Tarifsiz bıraktığımız kimi zaman ise bize çok soyut gelen kahramanlık bir kere daha anlamına erişmişti. O gerçekten hayallerinin büyük kahramanı oldu. Yaşarken de iddiası ile inatla hayallerinin peşinden koştu. En büyük tutkusu olan Botan’a yıllardan sonra bir kere daha yürümek ile gösterdi. O istedi ve tüm engelleri aşarak, bunun için büyük bir mücadele vererek Botan’a gitti. Ve hayallerinin kahramanı oldu.
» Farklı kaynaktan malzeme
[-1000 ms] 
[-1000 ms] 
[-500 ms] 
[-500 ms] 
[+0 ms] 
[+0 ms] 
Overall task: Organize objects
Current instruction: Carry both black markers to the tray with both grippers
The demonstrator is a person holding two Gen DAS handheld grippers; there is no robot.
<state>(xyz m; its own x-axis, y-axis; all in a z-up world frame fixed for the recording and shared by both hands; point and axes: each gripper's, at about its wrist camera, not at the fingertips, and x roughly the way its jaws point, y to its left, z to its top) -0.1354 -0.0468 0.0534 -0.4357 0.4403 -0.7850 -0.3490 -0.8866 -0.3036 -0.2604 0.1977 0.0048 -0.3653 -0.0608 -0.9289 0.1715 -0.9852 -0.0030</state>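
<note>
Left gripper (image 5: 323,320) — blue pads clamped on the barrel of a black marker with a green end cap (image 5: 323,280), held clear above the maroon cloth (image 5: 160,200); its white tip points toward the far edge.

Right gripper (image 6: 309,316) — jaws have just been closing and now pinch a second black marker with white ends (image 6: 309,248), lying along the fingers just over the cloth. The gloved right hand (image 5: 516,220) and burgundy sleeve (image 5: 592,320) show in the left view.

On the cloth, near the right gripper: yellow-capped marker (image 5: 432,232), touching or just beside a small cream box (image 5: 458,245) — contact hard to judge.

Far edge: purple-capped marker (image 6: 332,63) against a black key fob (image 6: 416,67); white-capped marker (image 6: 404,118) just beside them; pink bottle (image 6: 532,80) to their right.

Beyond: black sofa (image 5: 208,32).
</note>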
Soyutladığımız gerçeklik bize bizden daha yakın olduğunu hayallerinin tutkunu olan küçük yoldaşımız Dersim bize yaşamıyla, şahadetiyle bir kere daha yaşattı. Hissetmenin, yüreğinde yaşamının ve bunu kurduğu hayalleriyle gerçeğe dönüştürecek kadar güçlenmenin heyecanın onunla yaşadık. İstedi bunun için kendisini, yüreğini güçlendirerek Botan’ yürüdü.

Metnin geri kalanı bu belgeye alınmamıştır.